Saturday, August 9, 2008

Opening up your heart

After graduating from college, I spent the summer in Aspen, Colorado. It's no secret that Aspen is a beautiful place. Some of my favorite time was spent down at the river, climbing on rocks and logs, watching the water, thinking.

While in college, I had made a semi-conscious decision not to pursue any serious relationships. With that behind me, it felt like it was time to shift gears and open myself to something. I had been a solitary person for so long that it wasn't an easy transition.

There was a James Taylor song that spoke to me then - I still like it. It sparked a question in my mind, and surfaced some feelings. Here's what I wrote at the time:

"The secret of life
is enjoying the passage of time"
With that I do fine.

It's the next part:
"The secret of love
is in opening up your heart."

But where do I start?

Start by sharing:
Caring enough to express a feeling,
Revealing, perhaps, a weakness.
Exploring, perhaps, a fault.

Allowing another the chance
To help me, to serve me,
Observe me as I am.
Not as I think I am
Or should be.

Could be that in opening my heart
I open a chasm
Longing to be filled,
Thrilled by the being of another.

Try it.

Pry it
open.

The rhythm is pretty funky, reading this now, but maybe that's what I needed: something to shake me up a little.

With these words of self-encouragement, I started opening up, spending more time with other people, getting involved in conversations, allowing myself to care. Toward the end of the summer, I found someone who interested me. I even asked her out a few times (a big step for me). She was a willing participant, though non-committal to anything beyond a few dates. The summer ended and I had to be on my way, and she on hers.

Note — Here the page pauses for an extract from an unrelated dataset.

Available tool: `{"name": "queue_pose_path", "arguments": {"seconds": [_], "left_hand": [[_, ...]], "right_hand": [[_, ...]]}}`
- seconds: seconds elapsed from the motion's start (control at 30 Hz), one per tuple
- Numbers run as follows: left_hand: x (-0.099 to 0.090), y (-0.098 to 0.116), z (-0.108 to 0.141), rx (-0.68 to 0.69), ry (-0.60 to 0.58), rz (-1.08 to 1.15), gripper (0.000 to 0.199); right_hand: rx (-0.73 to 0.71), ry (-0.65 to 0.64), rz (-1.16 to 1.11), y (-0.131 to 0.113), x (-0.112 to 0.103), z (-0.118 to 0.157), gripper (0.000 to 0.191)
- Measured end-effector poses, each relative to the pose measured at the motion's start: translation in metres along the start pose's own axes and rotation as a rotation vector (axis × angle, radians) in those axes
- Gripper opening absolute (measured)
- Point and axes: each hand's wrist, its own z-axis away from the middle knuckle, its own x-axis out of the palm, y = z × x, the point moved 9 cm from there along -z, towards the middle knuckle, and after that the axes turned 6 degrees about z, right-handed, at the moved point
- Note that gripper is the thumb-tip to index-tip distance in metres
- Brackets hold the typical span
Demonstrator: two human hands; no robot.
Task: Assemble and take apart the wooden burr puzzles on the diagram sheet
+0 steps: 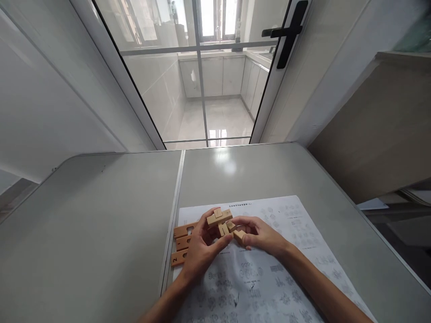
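Note:
Above the printed sheet, my left hand [198, 253] is closed around a cluster of pale wooden interlocking puzzle pieces [219, 218], with its thumb along the near side. Some of the pieces stick out at angles to one another. My right hand [266, 235] pinches a short wooden piece [239, 237] against the right side of the cluster. Whether that piece is joined to the others I cannot tell. Just left of my left hand lie several flat orange-brown wooden pieces [179, 258] with cut-outs and numbers, partly hidden behind the hand.
A large paper sheet [289, 206] with rows of small printed diagrams lies on the grey table [101, 233]. A pale seam [175, 188] runs across the tabletop left of the sheet. Beyond the far edge stands a glass door [222, 74] with a black handle [292, 31].

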Motion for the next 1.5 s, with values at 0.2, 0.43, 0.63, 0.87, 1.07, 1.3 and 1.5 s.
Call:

You couldn't call it a deep relationship, but it was still painful to leave behind. I couldn't open my heart without removing some emotional armor first. With the armor off, I was vulnerable, and it hurt. I recorded my feelings in some ramblings on the airplane ride back home. Here's an excerpt:

...

Just a little melancholy.
Sad that my slowly opening heart
Is losing the light
That coaxed it open.

Though I know there will be other lights,
The present darkness shocks
In the suddenness of its coming.
Shocks in the starkness
Of the contrast between light and dark.

And, though the shock is bearable,
My heart's door groans on its hinges,
Longing to remain open.

...

I'm happy to say that I was able to keep the door ajar long enough for the much brighter light that soon appeared on my doorstep. I'm grateful for the events of that summer that prepared me to receive it.

I know some people get the door slammed on them so many times that it ends up looking like one of those big-city apartment dweller doors you see in movies with a battery of deadbolts, chains and locks. I don't know what to tell them, except that it's okay to feel afraid, as James Taylor says, but don't let that stand in your way.